Data:

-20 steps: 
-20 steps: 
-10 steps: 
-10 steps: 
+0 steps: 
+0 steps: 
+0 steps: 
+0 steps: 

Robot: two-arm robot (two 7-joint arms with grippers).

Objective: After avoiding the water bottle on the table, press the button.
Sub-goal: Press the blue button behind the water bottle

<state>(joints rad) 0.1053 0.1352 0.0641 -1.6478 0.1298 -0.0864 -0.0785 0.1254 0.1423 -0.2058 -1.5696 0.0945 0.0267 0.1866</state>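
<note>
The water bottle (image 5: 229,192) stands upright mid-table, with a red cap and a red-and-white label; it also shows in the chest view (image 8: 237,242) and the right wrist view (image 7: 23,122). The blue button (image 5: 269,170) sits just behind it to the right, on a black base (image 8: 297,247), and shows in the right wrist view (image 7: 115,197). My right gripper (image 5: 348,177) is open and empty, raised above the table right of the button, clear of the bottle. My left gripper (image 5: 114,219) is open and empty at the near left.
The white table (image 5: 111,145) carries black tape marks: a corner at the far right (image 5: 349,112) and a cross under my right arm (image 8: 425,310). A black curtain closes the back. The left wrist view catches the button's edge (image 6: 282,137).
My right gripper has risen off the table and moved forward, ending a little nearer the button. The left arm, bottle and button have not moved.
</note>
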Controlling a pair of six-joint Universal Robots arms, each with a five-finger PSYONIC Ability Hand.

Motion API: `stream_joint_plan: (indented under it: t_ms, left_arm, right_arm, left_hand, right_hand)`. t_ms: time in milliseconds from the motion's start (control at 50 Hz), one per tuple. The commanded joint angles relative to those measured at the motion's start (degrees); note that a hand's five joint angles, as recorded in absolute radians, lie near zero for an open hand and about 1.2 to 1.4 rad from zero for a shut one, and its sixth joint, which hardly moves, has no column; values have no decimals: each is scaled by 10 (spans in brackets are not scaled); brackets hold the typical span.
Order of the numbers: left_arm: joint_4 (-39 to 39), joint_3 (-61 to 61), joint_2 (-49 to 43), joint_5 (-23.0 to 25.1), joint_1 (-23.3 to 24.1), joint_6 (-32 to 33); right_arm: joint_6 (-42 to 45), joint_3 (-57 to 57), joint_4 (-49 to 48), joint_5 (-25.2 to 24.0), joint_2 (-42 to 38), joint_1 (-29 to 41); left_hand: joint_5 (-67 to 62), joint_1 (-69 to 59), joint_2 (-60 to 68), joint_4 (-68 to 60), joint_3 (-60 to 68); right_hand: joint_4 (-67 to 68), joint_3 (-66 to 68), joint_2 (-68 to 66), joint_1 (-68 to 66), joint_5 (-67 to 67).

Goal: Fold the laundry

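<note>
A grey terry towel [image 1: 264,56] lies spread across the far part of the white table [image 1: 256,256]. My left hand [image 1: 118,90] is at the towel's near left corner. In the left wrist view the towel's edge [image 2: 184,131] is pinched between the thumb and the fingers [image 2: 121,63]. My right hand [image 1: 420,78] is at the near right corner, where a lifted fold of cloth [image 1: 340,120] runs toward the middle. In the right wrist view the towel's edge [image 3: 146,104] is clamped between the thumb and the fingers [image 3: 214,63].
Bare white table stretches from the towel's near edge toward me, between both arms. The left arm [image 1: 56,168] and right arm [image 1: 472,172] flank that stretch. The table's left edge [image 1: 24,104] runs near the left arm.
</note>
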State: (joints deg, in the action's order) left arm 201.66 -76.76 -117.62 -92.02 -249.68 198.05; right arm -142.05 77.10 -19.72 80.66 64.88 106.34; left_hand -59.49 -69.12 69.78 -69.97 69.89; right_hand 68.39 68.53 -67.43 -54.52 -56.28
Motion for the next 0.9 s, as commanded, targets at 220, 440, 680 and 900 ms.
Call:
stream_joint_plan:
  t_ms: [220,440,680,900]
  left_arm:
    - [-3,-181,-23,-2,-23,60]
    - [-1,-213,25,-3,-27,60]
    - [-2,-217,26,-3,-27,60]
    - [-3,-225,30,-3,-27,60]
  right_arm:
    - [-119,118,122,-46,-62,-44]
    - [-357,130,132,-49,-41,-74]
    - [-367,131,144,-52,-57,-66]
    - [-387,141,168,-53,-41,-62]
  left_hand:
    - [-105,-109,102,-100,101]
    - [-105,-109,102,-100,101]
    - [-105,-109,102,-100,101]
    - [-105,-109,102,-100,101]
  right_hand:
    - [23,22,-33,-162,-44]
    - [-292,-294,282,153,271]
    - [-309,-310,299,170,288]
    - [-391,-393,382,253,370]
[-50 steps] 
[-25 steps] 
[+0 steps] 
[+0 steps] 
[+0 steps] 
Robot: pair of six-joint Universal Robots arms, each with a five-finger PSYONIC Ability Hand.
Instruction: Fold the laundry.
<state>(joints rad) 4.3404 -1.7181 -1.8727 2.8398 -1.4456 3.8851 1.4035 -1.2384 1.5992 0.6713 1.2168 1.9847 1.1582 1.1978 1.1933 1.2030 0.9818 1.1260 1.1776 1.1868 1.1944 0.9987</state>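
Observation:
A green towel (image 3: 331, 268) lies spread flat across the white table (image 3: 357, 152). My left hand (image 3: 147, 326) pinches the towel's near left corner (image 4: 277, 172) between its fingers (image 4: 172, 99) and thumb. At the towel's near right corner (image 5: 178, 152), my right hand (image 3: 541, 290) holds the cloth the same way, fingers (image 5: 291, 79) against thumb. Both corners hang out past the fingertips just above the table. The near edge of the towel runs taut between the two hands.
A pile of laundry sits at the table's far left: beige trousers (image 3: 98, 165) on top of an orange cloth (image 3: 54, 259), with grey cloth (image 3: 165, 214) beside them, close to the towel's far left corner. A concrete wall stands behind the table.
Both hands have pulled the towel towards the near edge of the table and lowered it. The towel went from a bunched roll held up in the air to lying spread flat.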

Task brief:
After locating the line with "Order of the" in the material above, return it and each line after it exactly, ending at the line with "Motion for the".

Answer to this problem:
Order of the numbers: left_arm: joint_4 (-39 to 39), joint_3 (-61 to 61), joint_2 (-49 to 43), joint_5 (-23.0 to 25.1), joint_1 (-23.3 to 24.1), joint_6 (-32 to 33); right_arm: joint_6 (-42 to 45), joint_3 (-57 to 57), joint_4 (-49 to 48), joint_5 (-25.2 to 24.0), joint_2 (-42 to 38), joint_1 (-29 to 41); left_hand: joint_5 (-67 to 62), joint_1 (-69 to 59), joint_2 (-60 to 68), joint_4 (-68 to 60), joint_3 (-60 to 68); right_hand: joint_4 (-67 to 68), joint_3 (-66 to 68), joint_2 (-68 to 66), joint_1 (-68 to 66), joint_5 (-67 to 67).

Goal: Fold the laundry

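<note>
A grey terry towel [image 1: 264,56] lies spread across the far part of the white table [image 1: 256,256]. My left hand [image 1: 118,90] is at the towel's near left corner. In the left wrist view the towel's edge [image 2: 184,131] is pinched between the thumb and the fingers [image 2: 121,63]. My right hand [image 1: 420,78] is at the near right corner, where a lifted fold of cloth [image 1: 340,120] runs toward the middle. In the right wrist view the towel's edge [image 3: 146,104] is clamped between the thumb and the fingers [image 3: 214,63].
Bare white table stretches from the towel's near edge toward me, between both arms. The left arm [image 1: 56,168] and right arm [image 1: 472,172] flank that stretch. The table's left edge [image 1: 24,104] runs near the left arm.
</note>
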State: (joints deg, in the action's order) left arm 201.66 -76.76 -117.62 -92.02 -249.68 198.05; right arm -142.05 77.10 -19.72 80.66 64.88 106.34; left_hand -59.49 -69.12 69.78 -69.97 69.89; right_hand 68.39 68.53 -67.43 -54.52 -56.28
Motion for the next 0.9 s, as commanded, targets at 220, 440, 680 and 900 ms.

Nothing more is needed to finish the exercise.